A few months ago, Melissa and I were faced with a terrible situation. A long-time client, actually my very first client from when I started All Critters, passed away suddenly while she was out of town visiting family. At the time, her cat and dog were in our care. A very sad and tragic event was made much worse by the fact that she never made any prior arrangements for her pets in case something like this were to happen. This left us and her family trying to figure out what to do with them (and her family wanted nothing to do with them)…not an easy task with two senior pets, both of them with health issues.
Most of us never expect anything like this to happen to us this week, next month or next year. We think something like this is years away and we have all the time in the world to set something up. Our client was in her early 60s, reasonably healthy as far as we knew, and should have been around for many more years. Planning ahead for your pet(s) care in case you pass away suddenly or can no longer look after them doesn’t have to be a terribly complicated thing to do and we’re going to go over a few of your options here.
The simplest and easiest thing you can do is to find a trusted friend or relative, preferably two, that you know 100% will look after your pets if something were to happen to you. This doesn’t necessarily mean that they’ll take them in and give them a forever home, but it does mean they’ll do everything it takes to make sure that your pets are cared for until they are in a safe/forever place.
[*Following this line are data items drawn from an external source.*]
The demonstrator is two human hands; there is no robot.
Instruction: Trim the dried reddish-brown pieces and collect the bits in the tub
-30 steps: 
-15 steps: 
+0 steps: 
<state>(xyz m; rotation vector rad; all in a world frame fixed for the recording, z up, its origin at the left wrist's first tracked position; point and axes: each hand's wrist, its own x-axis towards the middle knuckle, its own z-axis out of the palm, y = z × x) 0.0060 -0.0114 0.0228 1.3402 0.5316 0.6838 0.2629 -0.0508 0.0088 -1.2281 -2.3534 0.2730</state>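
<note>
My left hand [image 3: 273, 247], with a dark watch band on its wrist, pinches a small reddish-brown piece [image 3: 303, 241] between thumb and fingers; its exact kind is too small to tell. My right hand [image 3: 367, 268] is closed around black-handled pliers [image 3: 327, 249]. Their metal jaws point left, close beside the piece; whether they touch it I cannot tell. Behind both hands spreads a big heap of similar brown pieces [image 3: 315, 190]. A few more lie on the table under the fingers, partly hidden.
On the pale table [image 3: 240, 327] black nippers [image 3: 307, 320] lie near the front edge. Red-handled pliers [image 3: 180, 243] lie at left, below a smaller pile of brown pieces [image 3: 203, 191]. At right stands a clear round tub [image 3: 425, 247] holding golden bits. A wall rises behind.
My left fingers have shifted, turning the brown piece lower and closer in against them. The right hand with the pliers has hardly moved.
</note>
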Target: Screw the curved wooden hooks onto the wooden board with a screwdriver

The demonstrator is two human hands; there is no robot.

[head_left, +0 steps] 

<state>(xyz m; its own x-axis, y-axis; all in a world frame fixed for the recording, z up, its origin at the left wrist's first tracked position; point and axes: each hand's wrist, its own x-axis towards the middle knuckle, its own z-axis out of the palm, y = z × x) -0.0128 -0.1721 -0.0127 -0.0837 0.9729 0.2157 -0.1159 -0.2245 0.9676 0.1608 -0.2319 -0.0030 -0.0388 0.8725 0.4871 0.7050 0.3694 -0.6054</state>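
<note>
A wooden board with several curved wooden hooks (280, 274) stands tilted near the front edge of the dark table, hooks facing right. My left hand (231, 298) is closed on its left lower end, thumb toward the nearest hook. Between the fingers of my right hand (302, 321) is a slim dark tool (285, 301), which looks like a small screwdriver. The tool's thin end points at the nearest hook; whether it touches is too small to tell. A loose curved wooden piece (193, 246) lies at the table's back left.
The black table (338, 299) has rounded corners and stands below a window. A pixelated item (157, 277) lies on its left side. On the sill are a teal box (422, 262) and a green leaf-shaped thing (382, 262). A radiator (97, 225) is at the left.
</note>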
You should discuss this with them in detail beforehand and have something in writing that you’ve signed (preferably notarized) stating that you’ve chosen this person (or persons) to continue their care in the event that something happens to you. Make sure they have keys to your home, complete feeding and care instructions, your vet’s information and any other information they might need. It’s also a good idea to make sure 1 or 2 neighbors and your family has the contact information of those you’ve chosen to step in. That way, on day one, they can step in and continue their care without interruption.
Other, more legally binding, solutions are wills, trusts, power of attorneys or perpetual care programs. I won’t really get into them since I’m not an attorney, but setting something up through an attorney would be your best best, by far, if you can. Do your research on all of your available options to make the best decision that’s right for you and your situation.
Ever since the incident with our client I’ve felt so bad and wished things had gone more smoothly for all of us involved, especially her pets. She loved them both so very much and I know it would have killed her to know their care was in limbo the way it was after she passed. I hope this gets a few of you to start thinking about “what ifs” and maybe starting to put a plan into place for if/when something does happen so this doesn’t happen to your pets.